Anambra Guber: Everybody In Anambra Is Talking About Zenith Labour Party Now – Okonkwo

Dr. Obiora Okonkwo, candidate of the Zenith Labour Party (ZLP) in the November 6 governorship election in Anambra state, speaks with journalists on his plans for the state if elected, challenges ahead and how he hopes to surmount them. TEMIDAYO AKINSUYI brings the excerpts: 

 Many people believe that you are popular and you have what it takes to be the governor of a state, but with ZLP, what structure will you use to win the November 6 election, especially considering the time constraints before the poll? 

You are right because you need the political structure to win an election. The essence of structure is about servicing them. We are relying on what we built as personal structures. The Zenith Labour party may not have all their cells right now, but we can populate the entire structure in 48 hours. As we speak today, my team is having an audit of the party in the state. We controlled 80 per cent of PDP structure. And I told you that nobody has left our structure. Zenith Labour Party is the latest talk in town and I am happy about it. 

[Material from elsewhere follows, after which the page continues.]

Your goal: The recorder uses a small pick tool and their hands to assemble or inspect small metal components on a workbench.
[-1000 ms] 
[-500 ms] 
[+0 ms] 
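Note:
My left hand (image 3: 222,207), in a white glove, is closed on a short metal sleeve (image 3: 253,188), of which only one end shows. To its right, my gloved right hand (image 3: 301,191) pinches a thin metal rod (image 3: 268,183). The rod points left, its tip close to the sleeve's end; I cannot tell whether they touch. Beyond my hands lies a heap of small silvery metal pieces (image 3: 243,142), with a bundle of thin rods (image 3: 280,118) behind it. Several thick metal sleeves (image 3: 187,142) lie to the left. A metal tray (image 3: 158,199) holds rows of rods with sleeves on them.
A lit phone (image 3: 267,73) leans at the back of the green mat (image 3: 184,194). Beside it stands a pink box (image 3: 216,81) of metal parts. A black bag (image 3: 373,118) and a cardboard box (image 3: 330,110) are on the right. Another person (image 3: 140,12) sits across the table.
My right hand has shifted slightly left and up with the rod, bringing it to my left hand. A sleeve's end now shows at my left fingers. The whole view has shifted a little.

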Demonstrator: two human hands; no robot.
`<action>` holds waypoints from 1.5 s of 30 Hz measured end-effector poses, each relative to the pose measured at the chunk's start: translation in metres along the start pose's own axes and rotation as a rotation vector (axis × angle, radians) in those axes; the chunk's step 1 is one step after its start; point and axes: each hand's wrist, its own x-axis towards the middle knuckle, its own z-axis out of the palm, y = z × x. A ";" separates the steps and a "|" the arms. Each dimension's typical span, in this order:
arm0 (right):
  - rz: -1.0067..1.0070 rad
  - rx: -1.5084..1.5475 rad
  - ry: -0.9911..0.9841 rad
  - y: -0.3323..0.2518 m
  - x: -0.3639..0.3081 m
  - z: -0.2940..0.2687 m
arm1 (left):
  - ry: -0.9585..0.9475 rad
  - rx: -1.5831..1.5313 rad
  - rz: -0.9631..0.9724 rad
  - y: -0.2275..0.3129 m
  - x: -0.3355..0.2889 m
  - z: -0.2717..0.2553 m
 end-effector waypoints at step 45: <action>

Are you hoping that the crises in other parties would work to your advantage? 

The winner of this election will be determined by the personality and antecedents of individual and then the stability of your own ticket. If you are the best candidate and you are in a good party with a large number of litigations, you know what it means. I know that the people wanted us and what we need to do is just to remind them that it is no more about party anymore but the individual candidate. 

It might interest you to know that there is an organisation called Save Anambra Group, which was set up by a good number of politicians in the state who are unhappy with what has become the outcome of the primaries in various political parties. They are also desirous of having a consensus candidate and I happen to be their choice. We are inheriting about five other political parties. We are moving with a lot of people and we have chosen our deputy, Mrs. Balonwu. With that, we think we should be able to get votes from the North because she is quite acceptable. 

Where do you think Anambra is and where do you want to take it to?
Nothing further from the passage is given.